SOUTH ORANGE, NJ — A new group of artists will be on display for the next month at South Orange’s Pierro Gallery. The exhibit, titled “Cut Loose,” features work by artists from South Orange and Maplewood in addition to others from Brooklyn and the New York City area. According to the gallery’s description, the exhibition is “about one’s ability to let go, be free and to let your hair down. It will examine the unique ways art shakes up conventional perceptions.”
Danielle Masters, the show’s curator, said all the pieces featured in the show are made out of components altered to change their intended purpose.
“They manipulate the materials and do something other than what they’re intended for,” Masters told the News-Record at the exhibit’s opening on Sept. 21. “So many times you see that someone made something beautiful out of something else. They use color in different ways and new mediums.”
Masters, who lives in South Orange, also has two pieces featured in the show. Titled “Stand by Me” and “Don’t Leave Me Hanging,” they are made out of dance Lycra, rope, wood and Poly-fil, a soft fiber often used to stuff mattresses. The fabric is a variety of bright neon colors and built in different geometrical shapes, some of which hang from the wall.
“I think it kind of relates to what has been going on in the world,” Masters said. “Everybody belongs is my motto and this represents that, that there’s a place for every person.”
In curating the rest of the show, Masters said she wanted to feature the process of art being made. That’s where the “Cut Loose” title and theme originated.
“I wanted to have a show based on what the artist actually does,” she said. “All of these pieces were put together in different ways.”
For Maplewood artist Andrew Zimmerman, the show was the perfect home for his work. His seven pieces on display were made with wood that was stripped down and cut into shapes that resemble letters of the alphabet, and were then painted with bright colors.
“I’m all about cutting,” Zimmerman told the News-Record at the opening. “I like taking pre-existing things and taking them apart, then putting them back together.”
To create the pieces, Zimmerman picked the colors that he wanted to work with before he decided on the shapes, which he said came to him as he was cutting them.
“I like to use a saw to cut the shapes,” Zimmerman said. “It’s kind of like I’m drawing with the saw.
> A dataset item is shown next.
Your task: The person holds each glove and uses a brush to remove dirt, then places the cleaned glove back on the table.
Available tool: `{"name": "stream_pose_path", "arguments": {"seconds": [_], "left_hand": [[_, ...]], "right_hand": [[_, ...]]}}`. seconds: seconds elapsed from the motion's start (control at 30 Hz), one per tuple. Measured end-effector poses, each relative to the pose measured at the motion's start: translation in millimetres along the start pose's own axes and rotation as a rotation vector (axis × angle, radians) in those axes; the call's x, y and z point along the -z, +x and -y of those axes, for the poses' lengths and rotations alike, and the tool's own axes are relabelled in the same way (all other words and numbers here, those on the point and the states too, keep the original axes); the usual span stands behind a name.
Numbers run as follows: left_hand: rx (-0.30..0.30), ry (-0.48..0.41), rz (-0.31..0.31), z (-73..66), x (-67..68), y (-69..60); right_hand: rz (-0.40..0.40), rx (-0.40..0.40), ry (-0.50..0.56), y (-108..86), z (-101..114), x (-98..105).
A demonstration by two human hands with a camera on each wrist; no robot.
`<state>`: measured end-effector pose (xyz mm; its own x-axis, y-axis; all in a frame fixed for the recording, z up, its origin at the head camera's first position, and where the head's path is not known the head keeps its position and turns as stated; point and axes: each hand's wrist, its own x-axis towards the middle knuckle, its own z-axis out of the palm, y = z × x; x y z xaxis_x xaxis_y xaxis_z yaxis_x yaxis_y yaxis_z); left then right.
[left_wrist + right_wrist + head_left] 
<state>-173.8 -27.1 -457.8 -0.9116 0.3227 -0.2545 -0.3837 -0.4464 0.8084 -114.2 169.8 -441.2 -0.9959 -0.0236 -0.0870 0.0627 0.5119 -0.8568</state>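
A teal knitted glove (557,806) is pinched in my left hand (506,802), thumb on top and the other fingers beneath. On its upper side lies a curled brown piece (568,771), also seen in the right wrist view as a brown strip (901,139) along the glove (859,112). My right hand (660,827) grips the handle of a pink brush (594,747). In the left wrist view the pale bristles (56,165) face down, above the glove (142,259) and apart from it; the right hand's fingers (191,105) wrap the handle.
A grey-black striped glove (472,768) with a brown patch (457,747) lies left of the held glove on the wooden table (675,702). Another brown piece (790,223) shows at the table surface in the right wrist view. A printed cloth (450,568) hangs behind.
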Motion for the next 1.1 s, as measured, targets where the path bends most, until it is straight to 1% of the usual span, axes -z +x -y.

I started with a color and nothing else really in mind. I also wanted to use color because most of the time the work I do is monochromatic, so this was different for me.”
Brooklyn-based artist Jeff Burdian has two different types of pieces on display at the Pierro Gallery, made with very different supplies. One is “Trapper/Keeper Painting,” which is a large wall painting done on canvas with ink and acrylic paint, and the other is a series of newspaper sculptures. “A Sure Thing 1-4” is made out of rolled up copies of the New York Daily News and sealed with beeswax; the newspapers used all have headlines from the Democratic primaries of the 2016 presidential election. Burdian said he started making the newspaper sculptures with the New York Times and has since kept it up, joking that he now places them around his house.
“It plays with preservation and brings them all together,” Burdian told the News-Record at the event. Talking about the canvas, he said that he uses whatever materials he happens to have. “It’s always what I have at hand. I use what’s accessible and the most engaging.”
Like Zimmerman, Burdian’s painting did not come from an initial plan.
“I’ve always had a thing for dinosaurs,” he said of his painting, which brings features one of the prehistoric creatures. “So I just started there. It’s a kind of stream of consciousness; I just start and see where it take me from there.”
Another local artist featured in the exhibit is Raymond Saa, a Maplewood resident and art professor at Drew University. Saa has two collages in the show that are each made out of painted paper. After painting the designs, Saa cut the patterns up and made collages, using a sewing machine to attach the pieces together.
“I build them from the bottom up,” Saa told the News-Record at the event. “I call the individual pieces postcards, and then I run them through a sewing machine to put it together. Each layer has stitching on it that you can only see at the top.”
Saa’s black and white collage is displayed alongside his other piece, which is half monochromatic and half bursting with color. According to Saa, he could have made the pieces of the collage months apart from each other, but decided to put them together in one piece because he liked the contrast.
“It plays with pattern and textile design,” Saa said. “The colors bounce off each other. I was also trying to force patterns together when I was laying them out. It’s playing with color and patterning. The materials are different, but the stacks (of paper) work.”
While not all of the artists featured in “Cut Loose” live in Maplewood or South Orange, Masters thinks it benefits everyone to host artists from all over.
“I like that we’ve mixed it with transplants from New York,” she said. “Art doesn’t change because of where you live. We wanted to bring art to the community.”
Sandy Martiny, the director of cultural affairs at the gallery, agreed with Masters.
“It’s nice to bring the city here,” Martiny told the News-Record at the event. “I like that it reflects local artists and people from outside the area.”
“Cut Loose” will be on display at the Pierro Gallery through Oct. 21. The gallery is open Monday through Thursday from 11 a.m. to 4 p.m. and by appointment.